**What you should do**
Leaving out the images, reproduce every line of the data that follows exactly.

* * * * * * *

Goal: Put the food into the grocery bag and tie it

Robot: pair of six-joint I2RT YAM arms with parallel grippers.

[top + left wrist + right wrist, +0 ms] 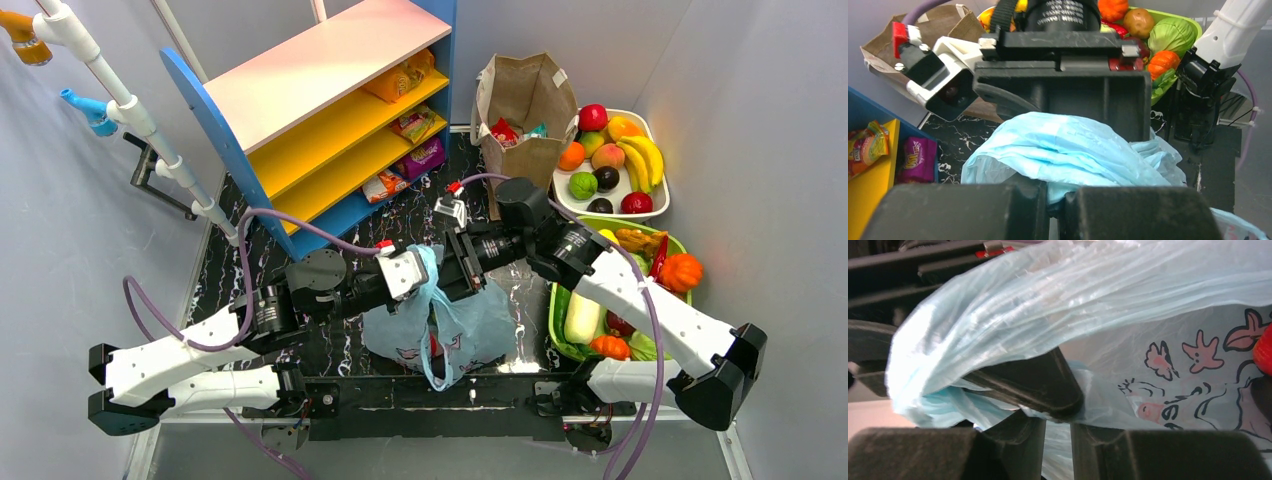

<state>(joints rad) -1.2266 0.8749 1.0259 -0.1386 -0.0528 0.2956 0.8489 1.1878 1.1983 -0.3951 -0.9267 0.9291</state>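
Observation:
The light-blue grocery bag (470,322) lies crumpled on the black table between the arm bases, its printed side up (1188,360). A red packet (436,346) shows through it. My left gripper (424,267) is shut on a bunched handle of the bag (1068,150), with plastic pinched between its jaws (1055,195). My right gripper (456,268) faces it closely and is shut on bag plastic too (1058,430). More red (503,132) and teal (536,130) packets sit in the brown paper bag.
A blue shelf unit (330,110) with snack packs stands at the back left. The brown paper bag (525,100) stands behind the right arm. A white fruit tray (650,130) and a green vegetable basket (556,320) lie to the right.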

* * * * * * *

**Solution below**
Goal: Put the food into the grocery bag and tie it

Robot: pair of six-joint I2RT YAM arms with parallel grippers.

[top + left wrist + right wrist, +0 ms] 

<state>(joints rad) -1.2266 0.8749 1.0259 -0.1386 -0.0528 0.2956 0.8489 1.1878 1.1983 -0.3951 -0.9267 0.9291</state>
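Observation:
The light-blue grocery bag (470,322) lies crumpled on the black table between the arm bases, its printed side up (1188,360). A red packet (436,346) shows through it. My left gripper (424,267) is shut on a bunched handle of the bag (1068,150), with plastic pinched between its jaws (1055,195). My right gripper (456,268) faces it closely and is shut on bag plastic too (1058,430). More red (503,132) and teal (536,130) packets sit in the brown paper bag.
A blue shelf unit (330,110) with snack packs stands at the back left. The brown paper bag (525,100) stands behind the right arm. A white fruit tray (650,130) and a green vegetable basket (556,320) lie to the right.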

The response to this exercise is now complete.